In 2016, a group of then current and former members of the American Studies Association filed a lawsuit attempting to undo the ASA's Israel boycott resolution (which had been enacted in 2012). Based on a theory first advanced by my former colleague Eugene Kontorovich, the complaint alleged that the boycott resolution was ultra vires in that it violated the ASA's apolitical charter and bylaws. As I explained -- here and here -- this effort was seriously misguided from the outset. Here is what I wrote when the case was first filed:
Although I am strongly opposed to academic boycotts, I believe that the lawsuit is wrong legally, strategically, and politically.
Legally. The main argument in the lawsuit is that the ASA resolution was ultra vires, in that it was not authorized by the relevant provision of the organization’s constitution. Article I, § 2 of the ASA constitution, however, states that,
The object of the association shall be the promotion of the study of American culture through the encouragement of research, teaching, publication, the strengthening of relations among persons and institutions in this country and abroad devoted to such studies, and the broadening of knowledge among the general public about American culture in all its diversity and complexity. (emphasis added)

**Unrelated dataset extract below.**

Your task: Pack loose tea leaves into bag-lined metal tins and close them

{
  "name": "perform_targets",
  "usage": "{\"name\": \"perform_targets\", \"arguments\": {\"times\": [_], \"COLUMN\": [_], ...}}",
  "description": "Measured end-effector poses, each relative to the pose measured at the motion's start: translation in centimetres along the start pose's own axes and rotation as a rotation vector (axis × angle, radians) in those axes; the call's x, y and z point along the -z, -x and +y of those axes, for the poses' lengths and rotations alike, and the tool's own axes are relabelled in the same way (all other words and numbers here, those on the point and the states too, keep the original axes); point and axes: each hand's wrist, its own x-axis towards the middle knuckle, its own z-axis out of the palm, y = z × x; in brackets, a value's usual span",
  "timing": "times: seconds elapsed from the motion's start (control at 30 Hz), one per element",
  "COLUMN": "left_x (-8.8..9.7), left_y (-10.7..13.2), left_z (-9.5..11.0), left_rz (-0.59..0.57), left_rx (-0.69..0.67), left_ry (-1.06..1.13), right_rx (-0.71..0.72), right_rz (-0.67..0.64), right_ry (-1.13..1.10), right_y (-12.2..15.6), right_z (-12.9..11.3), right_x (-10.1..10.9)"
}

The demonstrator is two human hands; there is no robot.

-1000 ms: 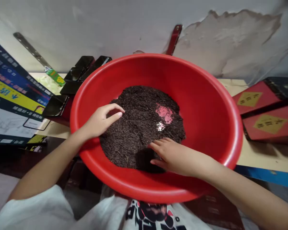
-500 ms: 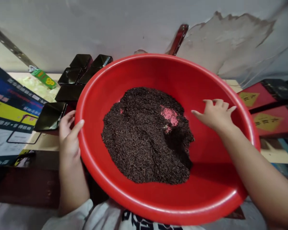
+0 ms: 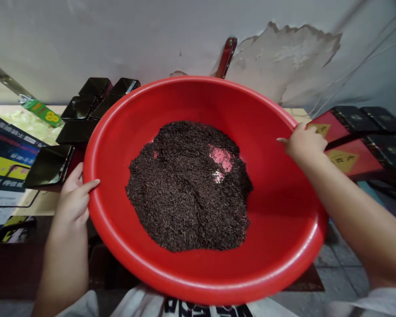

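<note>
A large red plastic basin [image 3: 277, 259] fills the middle of the view. Inside lies a heap of dark loose tea leaves [image 3: 181, 193], with pink patches of the bottom showing through. My left hand [image 3: 75, 191] grips the basin's left rim, thumb over the top and fingers underneath. On the opposite side my right hand [image 3: 305, 143] is closed over the right rim, its thumb on the inside and its other fingers curled over the outer edge, partly hidden.
Open black tins [image 3: 49, 165] stand to the left, near a green carton [image 3: 42, 112] and a printed box [image 3: 9, 163]. Red boxes with black lids [image 3: 356, 154] lie at the right. Behind rises a wall [image 3: 135, 35] with peeling plaster and a red-brown upright post [image 3: 226, 57].
My right hand has gone from open above the basin's inside to gripping its right rim. The basin sits further left in view, and the background has shifted left too.
</note>
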Motion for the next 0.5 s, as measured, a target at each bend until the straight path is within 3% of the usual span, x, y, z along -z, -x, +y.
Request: {"name": "perform_targets", "arguments": {"times": [0.1,0.3,0.4,0.5], "left_x": [0.1,0.2,0.3,1.4], "left_y": [0.0,-0.3,-1.0,-1.7], "left_z": [-0.1,-0.2,-0.7,-2.2], "left_rz": [-0.023,-0.043,0.010,0.112], "left_rx": [-0.026,-0.057,-0.038,-0.129], "left_ry": [-0.028,-0.034,-0.001,-0.127], "right_rx": [-0.144,-0.161,-0.156,-0.058], "right_rz": [-0.174,-0.195,-0.153,0.039], "right_ry": [-0.138,-0.207,-0.218,-0.261], "right_y": [0.5,1.1,1.4,1.6], "right_z": [-0.5,-0.5,-1.0,-2.4], "right_x": [1.8,2.4,2.9,4.3]}}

Proponents of the resolution will therefore be able to argue that the boycott will strengthen relations with institutions in many more countries than it will restrict. And though I personally disagree strongly with that position, it is hard to imagine that a court will want to second-guess the organization about the relative importance of its external relationships.
Strategically. It is an unfortunate fact that the leadership of the ASA has become dominated by BDS advocates, and that the membership voted strongly for the boycott resolution. Even if the lawsuit were successful on ultra vires or procedural grounds, the ASA could quickly remedy the defects, either via constitutional amendment or re-voting. The result would simply be another debate and another boycott resolution. The more likely outcome, however, is that the lawsuit will be dismissed, which of course will be seen as a reaffirmation of the BDS resolution.
Politically. Lawsuits such as this one simply reinforce the claim that friends of Israel want to squelch public debate. Like it or not, the ASA has chosen to take a public position on Israel, supported by a clear majority of its voting members. Overturning the vote through legal action would be broadly seen as anti-democratic.
The ASA boycott of Israel is discriminatory, hypocritical, and anti-intellectual. The politicization of an academic association is badly misguided. Nonetheless, the way to oppose BDS is through principled argument, not judicial intervention.
Defense motions, raising both technical and constitutional issues, began chipping away at the lawsuit almost from the beginning, leading to multiple amended complaints. For some reason, however, plaintiffs and their counsel never saw the writing on the wall. Even when Judge Rudolph Contreras gutted their case in March 2017 -- dismissing the most meaningful counts -- they claimed it as a victory, because a few minor counts were allowed to stand.
Now, however, Judge Contreras has fully dismissed remaining counts, holding that the plaintiffs cannot allege the amount of damages necessary for diversity jurisdiction in U.S. District Court. Although it would be possible for the plaintiffs to refile their damages case in the local D.C. trial court, let's hope that this very bad idea has finally run its course.